:: WORK TO COMPLETE ::
Your copy should start at the line with "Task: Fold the" and end at the line with "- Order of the" in the data below. Transcribe only those lines, exactly, pictures excluded.

__________________________________________________

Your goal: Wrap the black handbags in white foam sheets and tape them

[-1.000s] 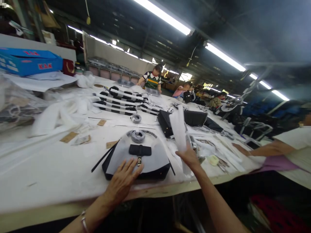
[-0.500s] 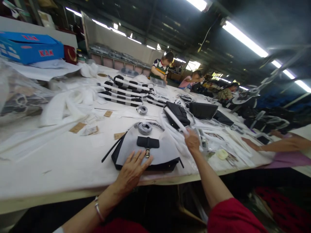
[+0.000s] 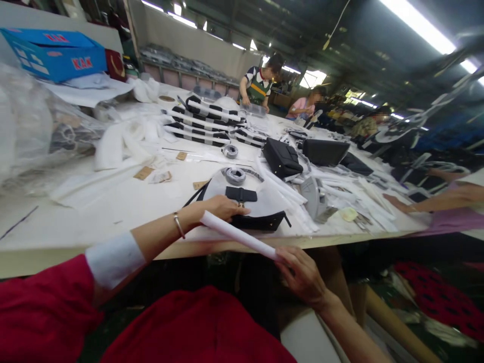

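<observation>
— Which way does the roll (image 3: 239, 235) lie?
— I see it slanting across the centre of the frame. Its long axis runs from upper left down to lower right, crossing the table (image 3: 113, 212) edge. Its upper end is at the bag (image 3: 260, 220).
— Anything I can't trust?
— Its lower end is hidden inside the right hand (image 3: 302, 276), which has its fingers closed around it, below the table edge. The left hand (image 3: 223, 208) covers part of the bag's front.
— And that hand?
— It lies on the bag, wrist bent, fingers curled. I can't tell whether it grips anything.
</observation>
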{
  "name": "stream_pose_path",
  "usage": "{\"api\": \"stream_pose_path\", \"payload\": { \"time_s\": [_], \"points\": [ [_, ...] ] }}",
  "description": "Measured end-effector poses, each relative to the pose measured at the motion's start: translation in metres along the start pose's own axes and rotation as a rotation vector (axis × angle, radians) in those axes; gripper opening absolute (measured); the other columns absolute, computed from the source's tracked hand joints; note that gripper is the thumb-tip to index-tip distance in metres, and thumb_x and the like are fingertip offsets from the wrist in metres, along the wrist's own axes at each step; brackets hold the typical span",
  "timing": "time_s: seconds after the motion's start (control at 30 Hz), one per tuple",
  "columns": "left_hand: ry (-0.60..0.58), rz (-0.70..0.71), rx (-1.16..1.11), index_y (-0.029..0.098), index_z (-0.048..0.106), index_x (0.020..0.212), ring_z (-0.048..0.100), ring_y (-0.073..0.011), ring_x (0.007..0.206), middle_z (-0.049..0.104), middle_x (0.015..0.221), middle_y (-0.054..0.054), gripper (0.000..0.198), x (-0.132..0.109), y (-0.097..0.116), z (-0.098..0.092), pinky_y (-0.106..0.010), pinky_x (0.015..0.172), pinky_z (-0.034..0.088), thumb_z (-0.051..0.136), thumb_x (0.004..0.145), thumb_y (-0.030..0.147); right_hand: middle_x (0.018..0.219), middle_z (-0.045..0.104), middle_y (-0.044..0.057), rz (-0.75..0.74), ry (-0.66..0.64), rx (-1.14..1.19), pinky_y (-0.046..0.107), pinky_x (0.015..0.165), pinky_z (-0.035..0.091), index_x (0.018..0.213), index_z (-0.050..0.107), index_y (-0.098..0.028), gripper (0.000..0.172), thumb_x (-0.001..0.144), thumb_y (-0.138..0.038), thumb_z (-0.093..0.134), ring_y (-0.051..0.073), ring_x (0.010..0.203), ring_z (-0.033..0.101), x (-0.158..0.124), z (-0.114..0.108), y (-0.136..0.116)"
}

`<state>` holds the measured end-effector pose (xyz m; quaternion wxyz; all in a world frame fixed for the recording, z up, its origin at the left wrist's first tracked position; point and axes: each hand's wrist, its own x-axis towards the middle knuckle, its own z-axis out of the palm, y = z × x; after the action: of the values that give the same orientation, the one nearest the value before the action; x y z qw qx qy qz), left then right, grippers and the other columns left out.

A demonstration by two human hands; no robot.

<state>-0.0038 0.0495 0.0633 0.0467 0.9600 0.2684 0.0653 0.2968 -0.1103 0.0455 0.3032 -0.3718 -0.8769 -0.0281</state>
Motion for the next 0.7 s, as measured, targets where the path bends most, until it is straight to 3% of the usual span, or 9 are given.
{"api": "stream_pose_path", "payload": {
  "time_s": [0.2,0.33,0.53,0.63,0.7],
  "points": [
    [-0.211,0.054,-0.09,0.032,0.05,0.141,0.066,-0.0191,0.107,0.067,0.129,-0.003,0.065,0.01,-0.004,-0.042,-0.024,0.089,0.045,0.063,0.08,0.014,0.1,0.072,0.007,-0.098,-0.027,-0.07,0.036,0.076,0.054,0.114,0.063,-0.021,0.026,0.092,-0.009,0.057,0.02,0.088,0.066,-0.004,0.009,0.009],
    [-0.243,0.035,-0.07,0.031,0.05,0.141,0.067,-0.0197,0.105,0.067,0.128,-0.003,0.066,0.011,0.004,-0.051,-0.025,0.089,0.046,0.063,0.079,0.013,0.103,0.071,0.009,-0.09,0.011,-0.128,0.036,0.082,0.052,0.116,0.064,-0.019,0.027,0.092,-0.008,0.055,0.021,0.093,0.064,-0.001,0.011,0.015],
    [-0.203,0.007,0.024,0.03,0.044,0.144,0.064,-0.0195,0.112,0.061,0.137,-0.004,0.059,0.003,0.018,-0.043,-0.026,0.092,0.046,0.056,0.087,0.018,0.103,0.068,0.01,-0.073,0.139,-0.222,0.036,0.089,0.049,0.112,0.069,-0.021,0.028,0.095,-0.01,0.05,0.021,0.096,0.059,0.045,0.055,0.027],
    [-0.119,-0.031,0.099,0.024,0.038,0.147,0.065,-0.0238,0.112,0.059,0.137,-0.012,0.064,-0.004,0.027,-0.026,-0.029,0.089,0.049,0.062,0.088,0.029,0.097,0.068,0.008,-0.034,0.214,-0.287,0.036,0.087,0.045,0.105,0.071,-0.023,0.027,0.095,-0.012,0.049,0.021,0.094,0.058,0.06,0.078,0.037],
    [-0.025,-0.109,0.192,0.022,0.035,0.147,0.065,-0.026,0.111,0.058,0.136,-0.016,0.068,-0.008,0.035,-0.007,-0.033,0.089,0.05,0.065,0.086,0.025,0.096,0.068,0.007,-0.001,0.259,-0.328,0.037,0.089,0.042,0.102,0.072,-0.024,0.024,0.095,-0.014,0.051,0.021,0.096,0.058,0.062,0.088,0.041]
  ]
}}
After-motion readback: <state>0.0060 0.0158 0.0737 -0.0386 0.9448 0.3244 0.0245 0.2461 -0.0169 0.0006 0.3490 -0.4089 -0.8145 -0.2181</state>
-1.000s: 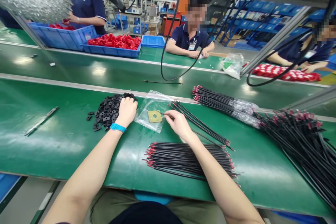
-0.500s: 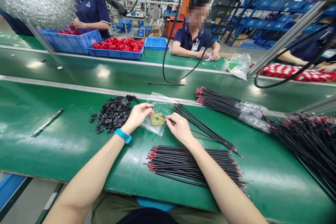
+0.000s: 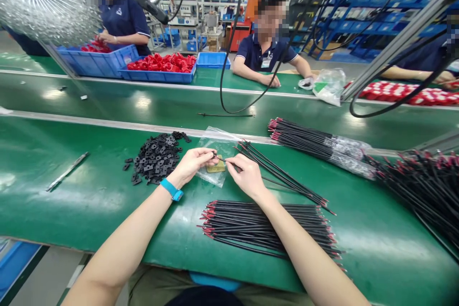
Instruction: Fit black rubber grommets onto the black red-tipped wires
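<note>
My left hand [image 3: 193, 166], with a blue band at its wrist, pinches a small black part [image 3: 214, 154] between thumb and fingertips. It resembles the flat black pieces with holes in the pile [image 3: 158, 155] to its left, though fingers hide most of it. My right hand [image 3: 246, 174] is closed on a thin black cable [image 3: 223, 159], whose tip meets the small part; whether it is inside cannot be told. Beneath the fingertips lies a yellowish square plate [image 3: 215, 167] on a clear plastic bag [image 3: 229, 139]. Under my right forearm rests a row of black cables with red ends [image 3: 247, 222].
A few loose cables [image 3: 287, 177] lie right of my hands. Beyond are wrapped cable bundles [image 3: 308, 141] and a large cable heap [image 3: 423, 186]. A silvery pen-like tool [image 3: 67, 171] is at left. Across the belt, co-workers sit near blue bins [image 3: 158, 75] of red parts.
My left hand has moved slightly right and down, bringing the small black part to the cable's tip, over the yellowish plate. The co-worker opposite has spread their hands apart.
</note>
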The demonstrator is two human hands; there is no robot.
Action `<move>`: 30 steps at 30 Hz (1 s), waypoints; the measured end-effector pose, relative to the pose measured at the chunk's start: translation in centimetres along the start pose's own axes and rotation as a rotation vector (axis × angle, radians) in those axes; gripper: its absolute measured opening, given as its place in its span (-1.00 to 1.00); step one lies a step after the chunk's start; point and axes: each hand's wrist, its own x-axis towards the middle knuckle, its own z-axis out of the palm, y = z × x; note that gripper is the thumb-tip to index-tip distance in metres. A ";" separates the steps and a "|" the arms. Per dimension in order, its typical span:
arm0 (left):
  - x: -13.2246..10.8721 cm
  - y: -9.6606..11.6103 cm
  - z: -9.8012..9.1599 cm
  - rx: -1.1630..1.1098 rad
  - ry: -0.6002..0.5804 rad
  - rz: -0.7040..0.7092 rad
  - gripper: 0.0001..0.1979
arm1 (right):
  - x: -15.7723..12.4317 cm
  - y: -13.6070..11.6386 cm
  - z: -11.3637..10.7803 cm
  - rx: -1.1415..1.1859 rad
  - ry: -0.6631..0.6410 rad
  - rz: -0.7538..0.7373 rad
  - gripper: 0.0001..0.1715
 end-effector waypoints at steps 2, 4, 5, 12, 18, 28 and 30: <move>0.0 -0.1 0.0 0.037 0.015 0.000 -0.55 | 0.0 -0.1 0.0 -0.077 0.030 -0.065 -0.76; -0.1 -0.2 0.2 0.105 0.036 0.009 -0.56 | 0.1 -0.3 -0.1 -0.181 0.053 -0.156 -0.74; -0.1 -0.2 0.4 0.139 0.047 0.016 -0.57 | 0.1 -0.4 -0.2 -0.234 0.054 -0.203 -0.73; -0.8 -1.2 2.0 0.175 0.083 0.071 -0.57 | 0.1 -0.7 -0.5 -0.297 -0.012 -0.211 -0.67; -1.3 -1.1 2.3 0.425 0.076 0.351 -0.74 | 0.1 -0.9 -0.3 0.062 -0.068 0.040 -0.68; -1.8 -0.7 2.7 0.612 0.014 0.524 -0.81 | 0.3 -1.2 0.0 0.361 -0.121 0.186 -0.64; -1.8 -0.7 2.7 0.621 0.008 0.534 -0.81 | 0.3 -1.1 0.1 0.384 -0.128 0.197 -0.63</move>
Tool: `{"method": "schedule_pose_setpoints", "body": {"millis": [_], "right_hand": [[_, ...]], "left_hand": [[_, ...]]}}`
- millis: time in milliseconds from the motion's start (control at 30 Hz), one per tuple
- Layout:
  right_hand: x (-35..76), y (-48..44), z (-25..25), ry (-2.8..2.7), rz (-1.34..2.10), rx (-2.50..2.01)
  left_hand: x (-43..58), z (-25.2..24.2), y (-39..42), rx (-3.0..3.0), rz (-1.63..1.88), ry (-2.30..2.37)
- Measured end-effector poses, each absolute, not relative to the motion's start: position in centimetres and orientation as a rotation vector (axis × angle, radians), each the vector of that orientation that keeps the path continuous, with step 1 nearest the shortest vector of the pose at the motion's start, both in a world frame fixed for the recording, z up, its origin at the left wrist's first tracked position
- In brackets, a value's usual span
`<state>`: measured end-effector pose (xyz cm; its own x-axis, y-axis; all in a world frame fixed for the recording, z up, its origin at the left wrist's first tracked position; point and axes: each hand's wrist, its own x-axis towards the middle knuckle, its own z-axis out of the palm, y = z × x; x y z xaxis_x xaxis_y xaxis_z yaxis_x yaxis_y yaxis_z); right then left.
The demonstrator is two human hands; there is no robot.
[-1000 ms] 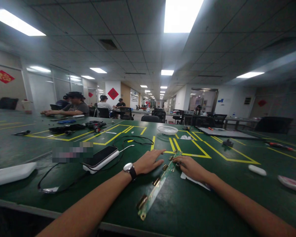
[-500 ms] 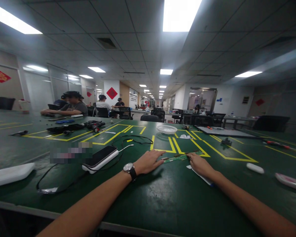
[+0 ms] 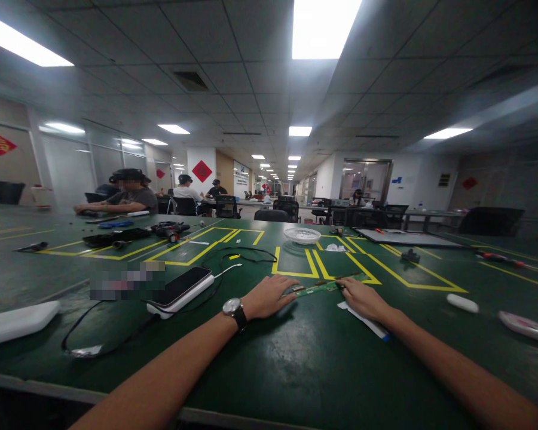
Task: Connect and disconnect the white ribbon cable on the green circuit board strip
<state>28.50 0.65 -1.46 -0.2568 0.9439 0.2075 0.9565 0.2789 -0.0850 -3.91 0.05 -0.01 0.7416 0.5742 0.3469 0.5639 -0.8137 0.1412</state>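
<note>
Circuit board (image 3: 318, 288): narrow, stiff green strip, small raised dark parts, slantwise between both hands over the counter (image 3: 296, 373). Right hand (image 3: 362, 298) pinching it toward its far end. Left hand (image 3: 269, 295), fingers extended at the near end; cannot tell whether gripping. Flat white strip (image 3: 363, 322) beside right wrist. Counter smooth, dark green, faintly glossy. Beyond: round white latticed basket (image 3: 302, 235).

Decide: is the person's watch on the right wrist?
No, the watch circles the wrist of the left hand, while the right hand at the circuit board wears none.
</note>
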Motion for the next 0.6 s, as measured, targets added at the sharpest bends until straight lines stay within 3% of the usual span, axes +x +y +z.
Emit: {"method": "schedule_pose_setpoints", "body": {"millis": [600], "right_hand": [[21.8,-4.3,1.2,-2.679,0.378,-0.909]], "left_hand": [[-3.1,-0.6,-0.5,2.909,0.560,0.807]]}}
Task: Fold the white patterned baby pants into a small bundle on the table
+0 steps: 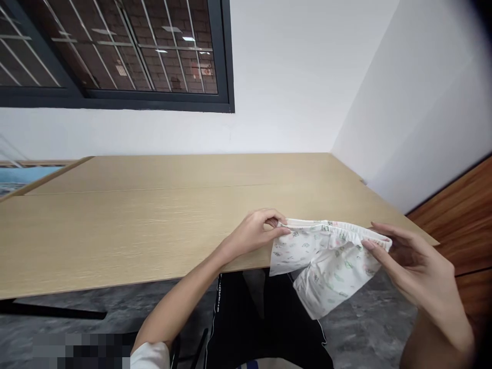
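White walls meet in a corner behind a light wood-grain table, and at that table's near edge a pair of white printed shorts is held up between both hands. Their elastic waistband forms the long axis, running across the view from left to right and sloping slightly downward to the right, at an angle to the table edge. The body of the shorts hangs below the band, folded over and pointing down and to the right, past the edge, with small green and grey motifs on the cloth.

The left hand is closed in a pinch on the band's left end, with fingers and thumb gripping the gathered fabric. The right hand is partly open, its fingers spread and curved, holding the band's right end between thumb and fingertips.

Below the shorts are black trousers with lettering along a side stripe, and a mottled grey floor. A white sleeve shows at the bottom of the left arm. Beyond the table, a dark-framed window looks onto brick, a wood panel rises at the right, and a blue picture sits at the far left.
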A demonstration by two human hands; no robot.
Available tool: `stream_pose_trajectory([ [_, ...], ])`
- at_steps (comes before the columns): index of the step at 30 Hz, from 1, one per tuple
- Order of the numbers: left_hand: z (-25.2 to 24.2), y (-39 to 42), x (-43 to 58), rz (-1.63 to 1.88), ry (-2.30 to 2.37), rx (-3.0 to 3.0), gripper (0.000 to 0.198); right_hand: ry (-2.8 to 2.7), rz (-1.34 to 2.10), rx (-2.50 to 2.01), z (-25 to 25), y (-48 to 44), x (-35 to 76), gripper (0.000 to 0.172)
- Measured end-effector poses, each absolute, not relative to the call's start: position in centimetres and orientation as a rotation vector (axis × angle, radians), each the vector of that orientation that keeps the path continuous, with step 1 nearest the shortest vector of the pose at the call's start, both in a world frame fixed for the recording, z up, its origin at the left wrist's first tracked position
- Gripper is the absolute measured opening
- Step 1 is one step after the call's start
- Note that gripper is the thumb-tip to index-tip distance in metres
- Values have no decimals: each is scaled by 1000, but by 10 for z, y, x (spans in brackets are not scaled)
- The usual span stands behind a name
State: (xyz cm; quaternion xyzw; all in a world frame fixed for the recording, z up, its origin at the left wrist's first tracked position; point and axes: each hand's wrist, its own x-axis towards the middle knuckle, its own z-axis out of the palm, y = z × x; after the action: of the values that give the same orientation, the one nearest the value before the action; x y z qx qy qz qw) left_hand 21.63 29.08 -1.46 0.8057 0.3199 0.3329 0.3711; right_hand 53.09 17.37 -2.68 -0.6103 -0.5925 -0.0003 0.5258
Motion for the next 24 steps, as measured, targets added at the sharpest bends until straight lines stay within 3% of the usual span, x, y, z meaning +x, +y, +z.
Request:
stream_pose_trajectory([
  [7,-13,306,176,1093,1008,2008,21,-1535,54,-1417,-27,211,527,36],
  [14,-10,342,146,1243,1317,2097,17,-1730,223,-1320,-34,307,513,39],
  [19,-44,394,130,1154,1465,2160,19,-1834,377,-1358,-58,383,491,28],
  [24,-95,448,126,842,1594,2225,27,-1933,403,-1439,-99,451,464,14],
])
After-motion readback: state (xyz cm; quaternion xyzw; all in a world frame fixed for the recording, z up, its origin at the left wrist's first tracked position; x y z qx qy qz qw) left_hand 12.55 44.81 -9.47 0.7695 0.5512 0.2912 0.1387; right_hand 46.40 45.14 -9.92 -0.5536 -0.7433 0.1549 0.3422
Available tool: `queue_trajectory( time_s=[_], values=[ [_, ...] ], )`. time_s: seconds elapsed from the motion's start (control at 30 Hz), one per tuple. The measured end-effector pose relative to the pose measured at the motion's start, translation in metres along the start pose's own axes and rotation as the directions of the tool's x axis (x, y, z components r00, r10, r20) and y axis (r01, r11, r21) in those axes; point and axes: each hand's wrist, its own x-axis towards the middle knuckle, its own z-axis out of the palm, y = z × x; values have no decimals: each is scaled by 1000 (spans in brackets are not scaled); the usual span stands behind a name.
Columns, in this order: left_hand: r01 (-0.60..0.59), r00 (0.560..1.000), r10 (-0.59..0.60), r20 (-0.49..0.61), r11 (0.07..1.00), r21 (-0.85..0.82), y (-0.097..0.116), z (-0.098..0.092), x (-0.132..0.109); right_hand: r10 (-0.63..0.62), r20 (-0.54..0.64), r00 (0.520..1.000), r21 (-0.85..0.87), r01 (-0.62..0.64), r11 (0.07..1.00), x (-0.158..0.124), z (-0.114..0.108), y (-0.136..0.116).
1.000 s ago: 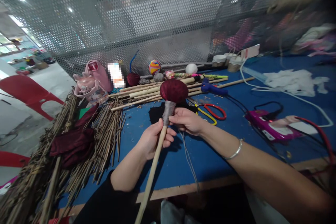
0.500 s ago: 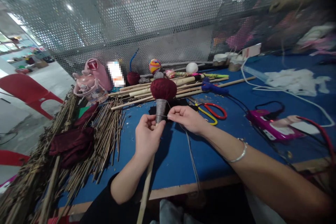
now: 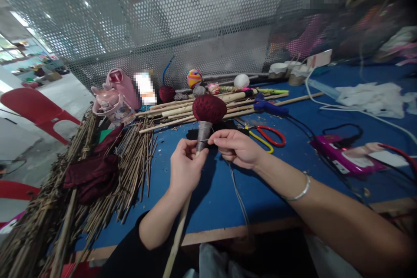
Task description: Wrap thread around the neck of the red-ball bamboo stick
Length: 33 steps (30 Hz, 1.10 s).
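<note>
My left hand is closed around a pale wooden stick, just below its padded head. The head is a dark red cloth-covered ball, and beneath it grey yarn is wound round the stick's neck. Between thumb and forefinger, my right hand pinches the loose strand of that grey yarn, drawn taut beside the winding. Slack yarn hangs from under my right hand down over the table's front edge.
Scissors with red and yellow handles lie right of my hands, near a blue glue gun and a purple power strip. Wooden sticks lie behind; bundled twigs and dark red cloth fill the left.
The view has shifted slightly, so the stick and both hands appear a little farther right. My right hand's fingers have come closer to the winding, still pinching the strand.
</note>
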Motion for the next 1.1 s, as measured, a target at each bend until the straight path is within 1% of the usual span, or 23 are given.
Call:
queue_trajectory(
  time_s=[0.03,0.1,0.2,0.57,0.73,0.87,0.93,1.03,1.1],
  values=[
    [-10,1000,10,3,1000,10,-1,0,0,12,9,1000,43,-12,999,0,0,0],
    [-15,1000,15,9,1000,15,-1,0,0,30,14,999,78,-31,996,0,-1,1],
    [2,1000,-2,1,1000,4,-1,-1,1,52,9,999,60,-52,997,1,-2,3],
    [45,999,-48,-26,995,-91,5,-3,2,65,-4,998,17,-65,998,6,-5,10],
    [71,997,-74,-10,985,-156,7,-2,0,52,-34,998,-32,-53,998,8,-5,12],
    [71,997,-68,19,965,-252,8,-1,-2,28,-28,999,-56,-29,998,10,-2,13],
    [82,996,-69,54,946,-315,9,0,-3,9,-7,1000,-51,-10,999,11,-2,13],
    [148,986,-101,135,898,-415,9,1,-2,-50,24,998,-46,51,998,12,-2,12],
    [216,970,-130,207,852,-477,8,1,-1,-72,49,996,-35,74,997,12,-3,11]
  ],
)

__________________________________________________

:: ANSWER TO THIS TASK ::
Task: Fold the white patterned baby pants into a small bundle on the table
+0 steps: 
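White walls meet in a corner behind a light wood-grain table, and at that table's near edge a pair of white printed shorts is held up between both hands. Their elastic waistband forms the long axis, running across the view from left to right and sloping slightly downward to the right, at an angle to the table edge. The body of the shorts hangs below the band, folded over and pointing down and to the right, past the edge, with small green and grey motifs on the cloth.

The left hand is closed in a pinch on the band's left end, with fingers and thumb gripping the gathered fabric. The right hand is partly open, its fingers spread and curved, holding the band's right end between thumb and fingertips.

Below the shorts are black trousers with lettering along a side stripe, and a mottled grey floor. A white sleeve shows at the bottom of the left arm. Beyond the table, a dark-framed window looks onto brick, a wood panel rises at the right, and a blue picture sits at the far left.
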A demonstration by two human hands; no robot.
Available tool: `stream_pose_trajectory([ [_, ...], ])`
- at_steps (comes before the columns): index of the step at 30 Hz, from 1, one per tuple
- Order of the numbers: left_hand: z (-25.2 to 24.2), y (-39 to 42), x (-43 to 58), rz (-1.63 to 1.88), ry (-2.30 to 2.37), rx (-3.0 to 3.0), gripper (0.000 to 0.198); right_hand: ry (-2.8 to 2.7), rz (-1.34 to 2.10), rx (-2.50 to 2.01), z (-25 to 25), y (-48 to 44), x (-35 to 76), gripper (0.000 to 0.172)

With that, the output is complete.